Goal of the exercise: Beneath this line are the data; copy exactly the part of them that opens with the line containing "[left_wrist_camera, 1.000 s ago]" and closes with the line containing "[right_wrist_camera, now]", and only that part.

Source material:
+===+

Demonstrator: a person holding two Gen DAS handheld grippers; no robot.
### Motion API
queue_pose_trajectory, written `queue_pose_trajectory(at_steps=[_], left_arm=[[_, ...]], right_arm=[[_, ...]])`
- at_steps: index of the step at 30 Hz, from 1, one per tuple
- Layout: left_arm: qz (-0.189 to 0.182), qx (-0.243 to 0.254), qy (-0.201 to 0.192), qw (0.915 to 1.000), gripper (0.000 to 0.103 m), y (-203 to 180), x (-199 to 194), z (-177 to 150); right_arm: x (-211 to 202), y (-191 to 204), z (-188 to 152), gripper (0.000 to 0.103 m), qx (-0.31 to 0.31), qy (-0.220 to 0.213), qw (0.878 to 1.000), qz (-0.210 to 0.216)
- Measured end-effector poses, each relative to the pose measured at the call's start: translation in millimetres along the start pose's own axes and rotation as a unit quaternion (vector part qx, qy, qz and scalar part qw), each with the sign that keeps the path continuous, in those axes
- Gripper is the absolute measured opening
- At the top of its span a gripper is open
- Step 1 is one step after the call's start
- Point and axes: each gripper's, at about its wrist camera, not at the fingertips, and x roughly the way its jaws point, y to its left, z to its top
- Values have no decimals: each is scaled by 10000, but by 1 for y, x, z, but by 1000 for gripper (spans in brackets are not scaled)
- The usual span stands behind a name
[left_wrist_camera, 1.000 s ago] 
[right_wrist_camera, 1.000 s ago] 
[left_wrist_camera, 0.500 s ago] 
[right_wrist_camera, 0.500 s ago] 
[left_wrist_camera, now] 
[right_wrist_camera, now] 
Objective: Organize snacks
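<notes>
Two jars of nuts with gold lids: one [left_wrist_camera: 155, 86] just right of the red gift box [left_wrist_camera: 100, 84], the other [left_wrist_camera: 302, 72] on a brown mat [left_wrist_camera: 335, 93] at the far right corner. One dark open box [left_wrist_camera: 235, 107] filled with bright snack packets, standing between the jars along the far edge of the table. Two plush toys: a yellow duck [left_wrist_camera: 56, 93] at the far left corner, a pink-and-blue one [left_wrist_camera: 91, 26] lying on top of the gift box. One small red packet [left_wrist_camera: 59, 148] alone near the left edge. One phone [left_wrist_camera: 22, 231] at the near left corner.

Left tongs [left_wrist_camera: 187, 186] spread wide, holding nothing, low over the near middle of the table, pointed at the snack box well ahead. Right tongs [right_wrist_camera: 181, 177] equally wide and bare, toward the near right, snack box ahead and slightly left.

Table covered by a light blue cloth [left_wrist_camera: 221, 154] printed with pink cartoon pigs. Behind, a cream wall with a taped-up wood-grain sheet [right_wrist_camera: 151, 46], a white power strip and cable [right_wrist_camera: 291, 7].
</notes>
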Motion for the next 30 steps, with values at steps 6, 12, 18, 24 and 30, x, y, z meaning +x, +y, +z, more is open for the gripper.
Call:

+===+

Task response:
[left_wrist_camera, 1.000 s ago] 
[right_wrist_camera, 1.000 s ago] 
[left_wrist_camera, 0.500 s ago] 
[right_wrist_camera, 0.500 s ago] 
[left_wrist_camera, now] 
[right_wrist_camera, now] 

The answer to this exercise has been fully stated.